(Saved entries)

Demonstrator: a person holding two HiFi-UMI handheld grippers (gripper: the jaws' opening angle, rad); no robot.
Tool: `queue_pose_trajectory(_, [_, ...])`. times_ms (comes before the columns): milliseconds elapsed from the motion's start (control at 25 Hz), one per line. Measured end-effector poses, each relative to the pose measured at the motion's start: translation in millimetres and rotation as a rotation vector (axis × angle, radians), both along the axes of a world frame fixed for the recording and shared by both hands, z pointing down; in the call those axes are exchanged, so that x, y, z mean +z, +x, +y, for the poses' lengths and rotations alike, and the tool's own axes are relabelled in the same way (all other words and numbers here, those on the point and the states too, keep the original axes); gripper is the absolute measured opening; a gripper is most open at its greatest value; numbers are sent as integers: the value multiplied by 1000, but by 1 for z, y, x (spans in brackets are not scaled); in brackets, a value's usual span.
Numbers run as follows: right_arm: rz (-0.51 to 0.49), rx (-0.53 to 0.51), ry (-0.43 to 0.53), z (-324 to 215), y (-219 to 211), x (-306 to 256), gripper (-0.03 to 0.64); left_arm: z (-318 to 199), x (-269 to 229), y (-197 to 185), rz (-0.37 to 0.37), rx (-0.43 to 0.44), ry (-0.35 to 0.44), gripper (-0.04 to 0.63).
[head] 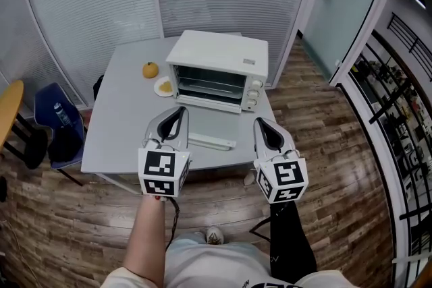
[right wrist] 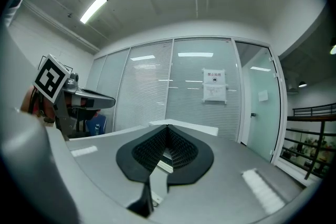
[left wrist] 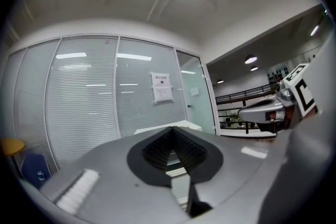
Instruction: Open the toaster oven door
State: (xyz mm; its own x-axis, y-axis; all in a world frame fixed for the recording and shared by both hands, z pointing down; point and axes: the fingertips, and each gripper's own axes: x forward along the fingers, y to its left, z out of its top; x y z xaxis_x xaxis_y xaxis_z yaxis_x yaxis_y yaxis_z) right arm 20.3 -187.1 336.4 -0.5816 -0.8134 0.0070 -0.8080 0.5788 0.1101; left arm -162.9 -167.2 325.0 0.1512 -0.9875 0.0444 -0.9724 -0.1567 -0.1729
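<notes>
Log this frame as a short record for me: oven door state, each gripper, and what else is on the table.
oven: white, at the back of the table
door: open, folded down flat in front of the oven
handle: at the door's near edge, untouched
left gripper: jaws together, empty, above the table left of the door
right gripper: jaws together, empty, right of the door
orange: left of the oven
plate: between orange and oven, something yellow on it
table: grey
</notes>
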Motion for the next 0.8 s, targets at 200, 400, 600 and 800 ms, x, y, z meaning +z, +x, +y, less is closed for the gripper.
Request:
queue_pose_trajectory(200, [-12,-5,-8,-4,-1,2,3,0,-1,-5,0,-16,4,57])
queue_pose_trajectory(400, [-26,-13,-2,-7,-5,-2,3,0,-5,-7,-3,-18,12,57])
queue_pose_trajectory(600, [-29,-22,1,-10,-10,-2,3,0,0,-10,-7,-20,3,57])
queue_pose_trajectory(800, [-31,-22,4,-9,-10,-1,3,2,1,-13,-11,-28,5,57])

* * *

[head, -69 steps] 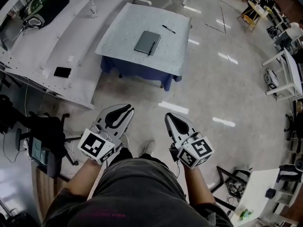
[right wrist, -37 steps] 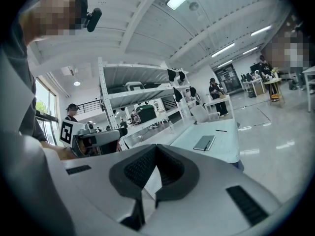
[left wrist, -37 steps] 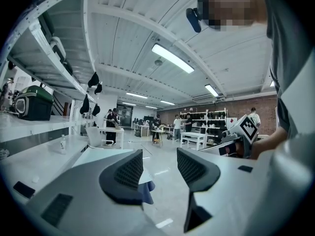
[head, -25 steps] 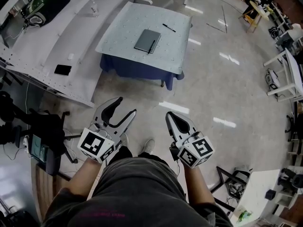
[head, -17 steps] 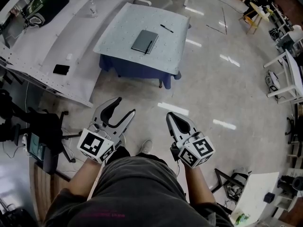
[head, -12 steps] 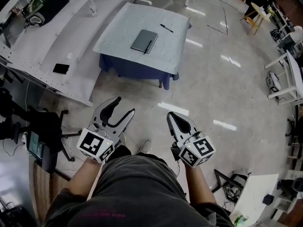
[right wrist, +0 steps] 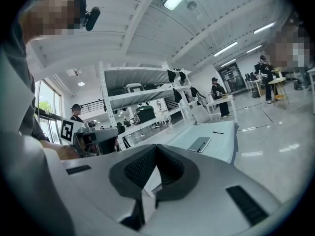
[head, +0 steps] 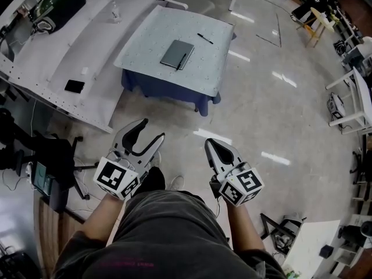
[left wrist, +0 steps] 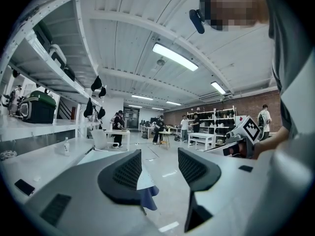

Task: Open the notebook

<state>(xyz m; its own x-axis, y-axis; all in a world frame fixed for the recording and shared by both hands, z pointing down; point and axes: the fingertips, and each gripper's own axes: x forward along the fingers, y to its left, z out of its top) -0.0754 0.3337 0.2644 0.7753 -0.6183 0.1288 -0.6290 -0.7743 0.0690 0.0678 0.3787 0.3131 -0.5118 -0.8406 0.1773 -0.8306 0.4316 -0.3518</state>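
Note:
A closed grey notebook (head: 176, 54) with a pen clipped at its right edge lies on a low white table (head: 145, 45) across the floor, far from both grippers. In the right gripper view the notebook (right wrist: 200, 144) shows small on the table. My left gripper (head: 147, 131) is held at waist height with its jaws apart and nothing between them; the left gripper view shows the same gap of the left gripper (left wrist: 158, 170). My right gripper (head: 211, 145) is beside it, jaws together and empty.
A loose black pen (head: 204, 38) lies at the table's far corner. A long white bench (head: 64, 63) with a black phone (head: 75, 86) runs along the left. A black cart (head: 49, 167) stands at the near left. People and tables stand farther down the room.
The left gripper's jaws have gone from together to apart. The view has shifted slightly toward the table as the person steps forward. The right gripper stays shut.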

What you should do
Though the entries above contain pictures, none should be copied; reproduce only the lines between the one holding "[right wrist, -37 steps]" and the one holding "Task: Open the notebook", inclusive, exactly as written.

Solution for this problem
[right wrist, -37 steps] 
[left wrist, -37 steps] 
[head, -25 steps] 
[head, -17 steps] 
[head, -12 steps] 
[right wrist, +0 steps] 
[head, +0 steps] 
[left wrist, +0 steps] 

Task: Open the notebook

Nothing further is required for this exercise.